JEE PREP | APRIL 2026
Last Updated: April 2026
Electrochemistry is one of the most formula-intensive and scoring chapters in JEE Main Chemistry. Expect 4–6 questions in JEE Main 2027. This chapter tests your ability to apply the Nernst equation, calculate EMF, use Faraday’s laws, and understand conductance — all in numerical calculation format. This guide covers every concept with solved problems and a complete formula reference.

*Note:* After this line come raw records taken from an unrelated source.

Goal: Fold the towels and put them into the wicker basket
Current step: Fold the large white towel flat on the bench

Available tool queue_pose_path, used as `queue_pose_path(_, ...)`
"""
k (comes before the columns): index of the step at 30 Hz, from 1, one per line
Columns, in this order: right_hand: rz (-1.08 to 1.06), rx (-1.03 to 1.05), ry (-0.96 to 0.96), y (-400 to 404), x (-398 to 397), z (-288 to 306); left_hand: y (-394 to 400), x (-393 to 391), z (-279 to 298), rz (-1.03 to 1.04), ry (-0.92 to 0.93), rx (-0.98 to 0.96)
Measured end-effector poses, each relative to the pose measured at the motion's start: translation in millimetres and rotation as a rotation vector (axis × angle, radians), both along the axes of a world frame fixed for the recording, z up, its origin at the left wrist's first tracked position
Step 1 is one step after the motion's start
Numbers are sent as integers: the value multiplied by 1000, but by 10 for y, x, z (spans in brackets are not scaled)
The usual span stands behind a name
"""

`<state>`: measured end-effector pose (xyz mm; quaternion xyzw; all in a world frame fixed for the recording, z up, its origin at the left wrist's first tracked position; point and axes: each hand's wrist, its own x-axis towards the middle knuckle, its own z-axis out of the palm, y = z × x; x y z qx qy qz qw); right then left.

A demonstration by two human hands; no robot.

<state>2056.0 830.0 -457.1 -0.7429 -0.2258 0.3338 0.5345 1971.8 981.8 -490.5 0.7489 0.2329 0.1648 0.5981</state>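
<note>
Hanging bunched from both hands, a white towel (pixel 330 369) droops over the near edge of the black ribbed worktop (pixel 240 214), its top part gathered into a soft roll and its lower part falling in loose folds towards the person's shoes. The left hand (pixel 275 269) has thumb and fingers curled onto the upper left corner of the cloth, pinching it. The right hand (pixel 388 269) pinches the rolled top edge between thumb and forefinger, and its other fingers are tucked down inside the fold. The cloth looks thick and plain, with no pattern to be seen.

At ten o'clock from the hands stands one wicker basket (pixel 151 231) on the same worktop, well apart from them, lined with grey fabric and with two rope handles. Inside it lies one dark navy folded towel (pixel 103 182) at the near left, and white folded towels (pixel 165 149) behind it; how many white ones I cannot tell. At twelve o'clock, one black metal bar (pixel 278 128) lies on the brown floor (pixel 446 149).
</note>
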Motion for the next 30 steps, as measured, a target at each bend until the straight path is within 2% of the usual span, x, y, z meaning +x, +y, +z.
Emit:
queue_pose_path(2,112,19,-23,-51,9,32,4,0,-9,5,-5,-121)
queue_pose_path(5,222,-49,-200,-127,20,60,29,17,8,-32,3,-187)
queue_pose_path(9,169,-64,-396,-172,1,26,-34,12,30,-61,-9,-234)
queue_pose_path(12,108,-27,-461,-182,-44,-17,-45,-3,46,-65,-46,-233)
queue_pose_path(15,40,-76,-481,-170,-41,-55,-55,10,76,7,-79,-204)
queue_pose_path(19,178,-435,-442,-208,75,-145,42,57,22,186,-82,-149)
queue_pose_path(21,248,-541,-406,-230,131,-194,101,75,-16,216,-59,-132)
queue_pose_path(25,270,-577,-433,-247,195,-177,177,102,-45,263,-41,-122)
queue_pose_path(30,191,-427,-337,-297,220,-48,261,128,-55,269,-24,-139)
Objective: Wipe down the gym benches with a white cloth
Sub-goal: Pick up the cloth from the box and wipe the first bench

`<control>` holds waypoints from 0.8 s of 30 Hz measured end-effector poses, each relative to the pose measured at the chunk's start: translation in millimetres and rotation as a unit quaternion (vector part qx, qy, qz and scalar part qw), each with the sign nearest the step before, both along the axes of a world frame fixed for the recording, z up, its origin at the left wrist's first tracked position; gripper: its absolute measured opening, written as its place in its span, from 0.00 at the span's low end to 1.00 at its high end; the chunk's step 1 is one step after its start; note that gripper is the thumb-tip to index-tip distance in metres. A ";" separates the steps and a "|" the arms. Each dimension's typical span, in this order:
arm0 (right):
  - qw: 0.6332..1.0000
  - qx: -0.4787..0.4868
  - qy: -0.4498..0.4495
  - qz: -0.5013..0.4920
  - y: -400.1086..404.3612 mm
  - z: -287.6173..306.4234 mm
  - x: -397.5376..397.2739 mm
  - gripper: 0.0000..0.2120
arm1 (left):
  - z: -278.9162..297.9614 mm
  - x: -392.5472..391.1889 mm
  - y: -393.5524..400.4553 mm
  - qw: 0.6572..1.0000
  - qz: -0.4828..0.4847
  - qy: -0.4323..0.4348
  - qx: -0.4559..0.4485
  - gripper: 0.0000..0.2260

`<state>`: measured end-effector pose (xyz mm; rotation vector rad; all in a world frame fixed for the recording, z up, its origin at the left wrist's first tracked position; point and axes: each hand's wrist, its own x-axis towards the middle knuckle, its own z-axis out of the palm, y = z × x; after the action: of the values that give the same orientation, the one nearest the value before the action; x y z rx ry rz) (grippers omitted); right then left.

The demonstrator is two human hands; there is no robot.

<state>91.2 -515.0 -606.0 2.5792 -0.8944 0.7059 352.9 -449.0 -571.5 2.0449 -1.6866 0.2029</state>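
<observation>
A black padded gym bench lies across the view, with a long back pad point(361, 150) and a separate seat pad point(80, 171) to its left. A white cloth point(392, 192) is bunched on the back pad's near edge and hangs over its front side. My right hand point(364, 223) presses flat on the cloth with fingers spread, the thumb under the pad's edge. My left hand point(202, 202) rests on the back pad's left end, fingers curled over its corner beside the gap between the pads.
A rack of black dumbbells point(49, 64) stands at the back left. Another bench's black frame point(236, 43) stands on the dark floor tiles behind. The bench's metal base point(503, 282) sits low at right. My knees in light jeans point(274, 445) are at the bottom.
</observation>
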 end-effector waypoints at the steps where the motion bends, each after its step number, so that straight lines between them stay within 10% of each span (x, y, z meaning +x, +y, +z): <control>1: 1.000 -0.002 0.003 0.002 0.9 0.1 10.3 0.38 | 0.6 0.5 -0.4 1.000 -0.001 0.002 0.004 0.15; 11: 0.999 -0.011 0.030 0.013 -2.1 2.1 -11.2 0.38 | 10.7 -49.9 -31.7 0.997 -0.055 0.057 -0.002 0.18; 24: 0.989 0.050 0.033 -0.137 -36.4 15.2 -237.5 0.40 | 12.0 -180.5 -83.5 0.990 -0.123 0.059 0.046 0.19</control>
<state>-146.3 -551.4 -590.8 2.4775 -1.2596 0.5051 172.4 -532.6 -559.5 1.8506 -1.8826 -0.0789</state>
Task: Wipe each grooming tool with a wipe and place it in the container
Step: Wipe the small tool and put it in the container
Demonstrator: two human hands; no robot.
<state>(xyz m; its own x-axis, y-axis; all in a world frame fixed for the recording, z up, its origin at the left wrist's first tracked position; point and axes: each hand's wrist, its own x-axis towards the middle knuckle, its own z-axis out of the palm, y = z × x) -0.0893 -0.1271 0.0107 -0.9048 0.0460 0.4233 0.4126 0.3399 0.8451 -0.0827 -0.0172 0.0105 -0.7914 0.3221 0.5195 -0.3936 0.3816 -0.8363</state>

Class 12 NCERT Chemistry Chapter 3. JEE Main 2022–2026 average: 4–6 questions. Medium to high difficulty. Numerical-heavy chapter. Key topics: Nernst equation calculations, Faraday’s laws (mass deposited), conductance (Kohlrausch’s law), EMF = E°(cathode) – E°(anode), Gibbs energy relation. Most questions are numerical/application type.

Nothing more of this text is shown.